Homogeneity tests were performed in any non-null cohort that showed a demonstrated response rate of at least 15%. If a uniform response rate is observed between the queues, the efficacy data is combined and, in addition to the per-queue analysis, an overall efficacy analysis will be performed. For the final analysis, if at least 4 objective responses (confirmed) were reported in 15 evaluable patients, efficacy would be demonstrated for the first time in a given cohort.

Despite the specific measures taken to increase recruitment, recruitment in any cohort may be stopped if there is an insufficient number of accrued people (e.g., less than 2 patients in 6 months).

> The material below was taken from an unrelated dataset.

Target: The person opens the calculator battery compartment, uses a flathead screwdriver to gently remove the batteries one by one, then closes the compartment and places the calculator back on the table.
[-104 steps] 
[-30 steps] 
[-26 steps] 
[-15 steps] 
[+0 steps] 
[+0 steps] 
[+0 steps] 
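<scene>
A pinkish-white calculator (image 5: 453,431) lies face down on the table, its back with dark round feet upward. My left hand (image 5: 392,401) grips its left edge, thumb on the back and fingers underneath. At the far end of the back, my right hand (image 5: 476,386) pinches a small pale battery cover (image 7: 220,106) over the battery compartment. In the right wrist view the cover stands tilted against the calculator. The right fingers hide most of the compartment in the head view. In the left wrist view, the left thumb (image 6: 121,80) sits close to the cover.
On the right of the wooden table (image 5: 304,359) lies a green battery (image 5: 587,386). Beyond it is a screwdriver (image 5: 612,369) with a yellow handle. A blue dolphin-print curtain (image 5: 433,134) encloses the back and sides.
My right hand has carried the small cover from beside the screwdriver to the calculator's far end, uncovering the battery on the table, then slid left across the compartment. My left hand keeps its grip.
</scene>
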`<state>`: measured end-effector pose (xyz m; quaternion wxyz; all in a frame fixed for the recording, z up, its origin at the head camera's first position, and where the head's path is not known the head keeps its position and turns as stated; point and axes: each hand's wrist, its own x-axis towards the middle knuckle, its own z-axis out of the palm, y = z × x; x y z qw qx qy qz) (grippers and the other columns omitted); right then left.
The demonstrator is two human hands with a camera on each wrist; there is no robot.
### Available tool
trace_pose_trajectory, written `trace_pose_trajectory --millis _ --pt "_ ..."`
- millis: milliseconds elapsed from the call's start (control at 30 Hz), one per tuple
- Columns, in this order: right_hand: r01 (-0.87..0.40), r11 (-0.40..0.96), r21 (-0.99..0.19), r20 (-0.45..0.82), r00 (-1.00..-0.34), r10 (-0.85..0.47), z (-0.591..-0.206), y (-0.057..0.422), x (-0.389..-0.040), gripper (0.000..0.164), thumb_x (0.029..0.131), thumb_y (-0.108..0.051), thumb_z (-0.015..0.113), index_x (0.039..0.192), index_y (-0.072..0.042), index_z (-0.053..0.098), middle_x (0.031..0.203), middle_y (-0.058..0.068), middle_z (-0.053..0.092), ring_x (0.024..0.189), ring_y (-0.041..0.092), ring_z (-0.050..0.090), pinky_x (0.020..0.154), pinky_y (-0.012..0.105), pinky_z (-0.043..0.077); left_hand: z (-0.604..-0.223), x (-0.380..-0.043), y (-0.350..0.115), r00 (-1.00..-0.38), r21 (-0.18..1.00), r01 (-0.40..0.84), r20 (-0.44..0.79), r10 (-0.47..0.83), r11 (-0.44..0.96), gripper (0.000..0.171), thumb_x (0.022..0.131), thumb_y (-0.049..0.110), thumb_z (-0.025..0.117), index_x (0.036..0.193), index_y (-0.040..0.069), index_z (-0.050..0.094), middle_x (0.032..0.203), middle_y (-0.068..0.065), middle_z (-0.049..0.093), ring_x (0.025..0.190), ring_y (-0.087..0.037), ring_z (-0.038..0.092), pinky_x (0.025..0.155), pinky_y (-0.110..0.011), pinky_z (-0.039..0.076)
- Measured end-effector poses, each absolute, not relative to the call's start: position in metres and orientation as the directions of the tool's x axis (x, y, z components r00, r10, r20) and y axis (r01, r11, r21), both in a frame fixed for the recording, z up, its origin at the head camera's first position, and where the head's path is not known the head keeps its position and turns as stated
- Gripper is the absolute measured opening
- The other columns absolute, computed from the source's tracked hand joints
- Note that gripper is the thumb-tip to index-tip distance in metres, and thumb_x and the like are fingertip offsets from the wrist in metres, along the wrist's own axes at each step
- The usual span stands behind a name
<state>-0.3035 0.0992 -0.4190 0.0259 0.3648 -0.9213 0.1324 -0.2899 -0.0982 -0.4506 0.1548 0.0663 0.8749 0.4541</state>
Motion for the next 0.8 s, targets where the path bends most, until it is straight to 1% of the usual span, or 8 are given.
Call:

A Data Security Monitoring Committee (DSMC), consisting of at least all actively participating researchers (or their designated personnel), sponsor medical consultants and Contract Research Organization (CRO) medical supervisors as voting members, will periodically make meetings to review patient clinical security and laboratory data and study behavior during sections a and B. Temporary members may be invited as needed.

During part a, a teleconference will be scheduled monthly as needed or according to patient recruitment scenarios.

The chapters will be provided as separate files.

During part B, the DSMC will hold meetings approximately every three months, more frequently with rapid recruitment if needed. The chapters will be provided separately.

Patient admission criteria are all criteria that a patient must meet (both in part a and B, unless otherwise stated):

1. willing and able to sign a written informed consent form;

2. male or female is greater than or equal to 18 years old.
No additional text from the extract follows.